C’est bien connu, la Vierge Marie a enfanté le petit Jésus et la Pologne.

Du coup, les Polonais entretiennent un culte aveugle à la maternité. Et la seule féministe qu'on a le droit de cité est la Vierge.

En 1956, l’Eglise polonaise acceptait que le droit à l’IVG soit inscrit dans la loi à condition qu’il n’y ait pas d’éducation sexuelle à l’école. Soixante-cinq ans plus tard, le droit à l’IVG en Pologne est l’un des plus restrictifs d’Europe avec Malte, et l’éducation sexuelle est une catastrophe. De 10 heures à 15 heures seulement par an contre cent heures de cours de religion. Une poignée d’heures donc, où il est surtout question de contraception naturelle - la bonne vieille méthode du grand-père, je ne vous fais pas de dessin, où l’on promet une grave dépression nerveuse après un avortement qui de toute façon préviendra tout autre grossesse et où il est dit que le préservatif ne protège pas du Sida.
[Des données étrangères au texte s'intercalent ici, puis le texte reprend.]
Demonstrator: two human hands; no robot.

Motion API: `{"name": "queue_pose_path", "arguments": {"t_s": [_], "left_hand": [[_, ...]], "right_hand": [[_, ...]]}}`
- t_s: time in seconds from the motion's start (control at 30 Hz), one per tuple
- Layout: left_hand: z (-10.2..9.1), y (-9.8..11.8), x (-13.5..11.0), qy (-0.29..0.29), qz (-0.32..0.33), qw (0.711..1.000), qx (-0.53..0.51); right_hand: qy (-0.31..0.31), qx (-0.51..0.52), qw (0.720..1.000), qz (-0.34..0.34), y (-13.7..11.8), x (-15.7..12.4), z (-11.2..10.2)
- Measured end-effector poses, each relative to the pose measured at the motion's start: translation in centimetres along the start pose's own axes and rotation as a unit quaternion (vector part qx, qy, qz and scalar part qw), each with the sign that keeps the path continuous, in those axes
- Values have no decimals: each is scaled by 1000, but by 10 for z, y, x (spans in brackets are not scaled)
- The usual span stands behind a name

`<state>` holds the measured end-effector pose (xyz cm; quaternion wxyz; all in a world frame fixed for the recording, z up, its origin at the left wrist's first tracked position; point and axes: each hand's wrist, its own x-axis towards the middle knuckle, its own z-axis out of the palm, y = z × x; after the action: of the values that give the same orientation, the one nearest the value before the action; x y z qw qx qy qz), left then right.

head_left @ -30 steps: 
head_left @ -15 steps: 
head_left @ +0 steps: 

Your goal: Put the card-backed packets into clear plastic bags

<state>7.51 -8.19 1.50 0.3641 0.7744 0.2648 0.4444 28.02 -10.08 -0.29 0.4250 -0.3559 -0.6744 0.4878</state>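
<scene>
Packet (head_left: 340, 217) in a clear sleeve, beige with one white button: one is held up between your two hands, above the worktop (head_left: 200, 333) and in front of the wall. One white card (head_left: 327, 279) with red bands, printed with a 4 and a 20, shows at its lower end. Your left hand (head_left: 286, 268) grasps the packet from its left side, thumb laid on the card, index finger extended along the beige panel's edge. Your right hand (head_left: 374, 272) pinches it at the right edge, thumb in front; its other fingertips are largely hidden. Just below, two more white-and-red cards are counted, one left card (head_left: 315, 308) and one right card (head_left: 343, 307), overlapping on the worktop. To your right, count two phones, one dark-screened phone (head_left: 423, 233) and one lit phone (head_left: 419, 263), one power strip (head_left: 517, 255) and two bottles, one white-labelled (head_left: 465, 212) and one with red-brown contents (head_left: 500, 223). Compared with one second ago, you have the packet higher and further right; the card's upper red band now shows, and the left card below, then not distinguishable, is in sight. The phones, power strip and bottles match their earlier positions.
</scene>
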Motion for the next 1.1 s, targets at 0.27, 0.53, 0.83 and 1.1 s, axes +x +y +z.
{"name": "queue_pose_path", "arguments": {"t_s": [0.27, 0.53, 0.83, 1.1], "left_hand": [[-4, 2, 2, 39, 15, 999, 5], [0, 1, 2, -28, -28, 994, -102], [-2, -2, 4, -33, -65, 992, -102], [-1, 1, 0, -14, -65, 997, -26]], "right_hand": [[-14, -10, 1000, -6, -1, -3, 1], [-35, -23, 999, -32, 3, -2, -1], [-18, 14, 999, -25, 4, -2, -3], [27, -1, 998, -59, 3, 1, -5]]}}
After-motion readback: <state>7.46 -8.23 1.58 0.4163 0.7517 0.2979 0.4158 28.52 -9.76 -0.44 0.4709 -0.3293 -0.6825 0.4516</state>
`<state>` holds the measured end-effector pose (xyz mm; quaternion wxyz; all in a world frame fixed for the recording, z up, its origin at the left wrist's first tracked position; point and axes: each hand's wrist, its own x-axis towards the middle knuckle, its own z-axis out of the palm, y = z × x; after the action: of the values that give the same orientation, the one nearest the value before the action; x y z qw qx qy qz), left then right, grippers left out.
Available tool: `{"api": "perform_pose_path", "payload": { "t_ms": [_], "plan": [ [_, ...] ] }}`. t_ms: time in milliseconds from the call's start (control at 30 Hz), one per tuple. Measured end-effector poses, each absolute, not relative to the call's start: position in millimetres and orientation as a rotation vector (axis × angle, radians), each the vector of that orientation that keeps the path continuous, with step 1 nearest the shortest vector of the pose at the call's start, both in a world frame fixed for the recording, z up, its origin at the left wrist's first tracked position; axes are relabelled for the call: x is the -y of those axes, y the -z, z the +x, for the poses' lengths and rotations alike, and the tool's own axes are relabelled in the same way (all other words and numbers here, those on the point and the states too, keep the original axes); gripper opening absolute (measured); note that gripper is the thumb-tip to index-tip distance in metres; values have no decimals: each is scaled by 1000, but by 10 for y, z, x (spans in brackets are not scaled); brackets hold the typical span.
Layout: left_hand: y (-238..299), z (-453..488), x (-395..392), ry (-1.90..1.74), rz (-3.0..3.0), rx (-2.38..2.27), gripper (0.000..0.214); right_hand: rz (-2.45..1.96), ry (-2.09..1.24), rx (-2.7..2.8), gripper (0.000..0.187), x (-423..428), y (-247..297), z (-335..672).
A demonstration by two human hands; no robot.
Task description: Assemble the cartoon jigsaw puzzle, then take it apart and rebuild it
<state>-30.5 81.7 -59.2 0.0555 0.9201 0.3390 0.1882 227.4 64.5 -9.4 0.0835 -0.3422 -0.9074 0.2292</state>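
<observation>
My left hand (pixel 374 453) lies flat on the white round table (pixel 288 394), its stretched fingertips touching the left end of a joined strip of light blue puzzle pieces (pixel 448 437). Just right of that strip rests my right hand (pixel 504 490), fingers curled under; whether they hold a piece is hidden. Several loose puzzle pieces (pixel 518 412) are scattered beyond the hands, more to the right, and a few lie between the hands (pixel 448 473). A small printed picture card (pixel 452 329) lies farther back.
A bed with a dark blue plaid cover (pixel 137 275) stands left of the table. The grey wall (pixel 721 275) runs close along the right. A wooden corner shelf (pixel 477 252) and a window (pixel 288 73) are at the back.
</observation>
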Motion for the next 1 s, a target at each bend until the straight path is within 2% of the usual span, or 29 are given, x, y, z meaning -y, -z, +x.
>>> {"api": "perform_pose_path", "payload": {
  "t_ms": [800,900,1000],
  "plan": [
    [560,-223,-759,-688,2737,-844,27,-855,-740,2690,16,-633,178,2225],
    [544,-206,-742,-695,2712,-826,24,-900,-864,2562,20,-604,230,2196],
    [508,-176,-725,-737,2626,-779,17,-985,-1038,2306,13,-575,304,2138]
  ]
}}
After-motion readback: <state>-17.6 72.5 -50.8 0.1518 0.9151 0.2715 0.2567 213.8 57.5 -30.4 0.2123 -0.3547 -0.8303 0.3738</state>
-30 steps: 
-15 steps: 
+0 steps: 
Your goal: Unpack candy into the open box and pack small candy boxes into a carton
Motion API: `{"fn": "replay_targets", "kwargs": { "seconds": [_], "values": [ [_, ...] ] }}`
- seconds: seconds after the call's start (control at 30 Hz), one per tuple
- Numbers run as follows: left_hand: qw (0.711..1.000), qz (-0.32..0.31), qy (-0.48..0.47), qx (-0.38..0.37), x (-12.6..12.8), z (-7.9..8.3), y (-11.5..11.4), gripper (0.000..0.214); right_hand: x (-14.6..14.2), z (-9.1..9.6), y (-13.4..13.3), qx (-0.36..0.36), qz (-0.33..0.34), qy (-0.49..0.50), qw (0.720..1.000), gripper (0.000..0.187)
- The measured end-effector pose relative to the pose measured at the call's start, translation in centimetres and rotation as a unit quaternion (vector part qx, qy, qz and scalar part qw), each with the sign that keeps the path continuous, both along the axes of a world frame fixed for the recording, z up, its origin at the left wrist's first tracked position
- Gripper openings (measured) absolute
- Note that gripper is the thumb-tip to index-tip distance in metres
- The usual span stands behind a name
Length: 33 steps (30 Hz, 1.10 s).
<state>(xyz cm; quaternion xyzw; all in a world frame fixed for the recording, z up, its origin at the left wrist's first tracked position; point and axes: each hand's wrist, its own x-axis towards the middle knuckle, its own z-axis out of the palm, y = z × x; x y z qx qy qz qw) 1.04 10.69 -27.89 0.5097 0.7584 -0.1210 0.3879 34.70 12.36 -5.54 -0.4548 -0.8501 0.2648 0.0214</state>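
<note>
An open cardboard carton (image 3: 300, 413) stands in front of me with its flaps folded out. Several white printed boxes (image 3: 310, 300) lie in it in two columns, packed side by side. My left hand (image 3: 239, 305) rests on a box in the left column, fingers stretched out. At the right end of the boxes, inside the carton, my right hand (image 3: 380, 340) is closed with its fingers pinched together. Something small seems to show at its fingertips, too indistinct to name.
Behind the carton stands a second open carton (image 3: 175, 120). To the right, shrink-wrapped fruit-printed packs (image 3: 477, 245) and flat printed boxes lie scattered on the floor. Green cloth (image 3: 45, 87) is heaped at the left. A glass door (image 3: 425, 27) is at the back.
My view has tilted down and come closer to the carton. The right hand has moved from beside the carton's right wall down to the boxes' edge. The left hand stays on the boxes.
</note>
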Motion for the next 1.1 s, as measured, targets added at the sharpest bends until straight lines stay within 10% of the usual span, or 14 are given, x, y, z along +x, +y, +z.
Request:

Seul un film est diffusé partout : « le cri du silence ». C’est l’échographie d’une heure pratiquée sur une femme qui se fait avorter à onze semaines de grossesse par aspiration. Un très bon film d’horreur, au demeurant.

De fait, le besoin de pureté de la société polonaise qui se manifestait autrefois par l’antisémitisme s’est reporté sur ce que les Polonais appellent les « déviances sexuelles ».

Et les femmes ont perdu la bataille, car l’Eglise a négocié l’entrée de la Pologne dans l’Europe en échange du silence contre l’avortement.

Une diplomatie du silence toujours en cours : le 1er juillet, la Pologne prenait la présidence de l’UE, tandis qu’au même moment, le Parlement polonais discutait de l’interdiction de l’avortement, y compris dans les cas d’inceste, de viol, de malformation du fœtus ou de danger pour la santé de la femme. Cas dans lesquels, l’IVG est actuellement autorisé.

Selon le Ministère de la Santé, seuls 538 avortements ont eu lieu cette année.

Et pourtant, en Pologne le taux de natalité est l’un des plus bas de l’UE, c’est donc que les femmes maîtrisent leur fécondité. Selon les quelque organisations féministes, c’est bien plus de 200 000 IVG qui sont pratiqués chaque année.

Et pour cause, avorter en Pologne c’est simple comme un coup de fil. Dans tous les journaux, même dans ceux de la droite traditionnelle, on trouve partout des petites annonces de gynécologues à peine codées. Du style : « Dr Zjysk : provocation des règles ».

A 500 euros l’avortement, l’IVG illégal est un vrai business pour les toubibs. Aucune raison donc de militer pour son assouplissement : le discours le plus libéral qui a cours en Pologne est de défendre la loi telle qu’elle est.

Allez un petit sophisme de bon matin pour se mettre en jambe : "La Pologne aime l’Europe mais la Pologne n’aime pas les femmes. L’Europe aime la Pologne, donc l’Europe n’aime pas les femmes ?!"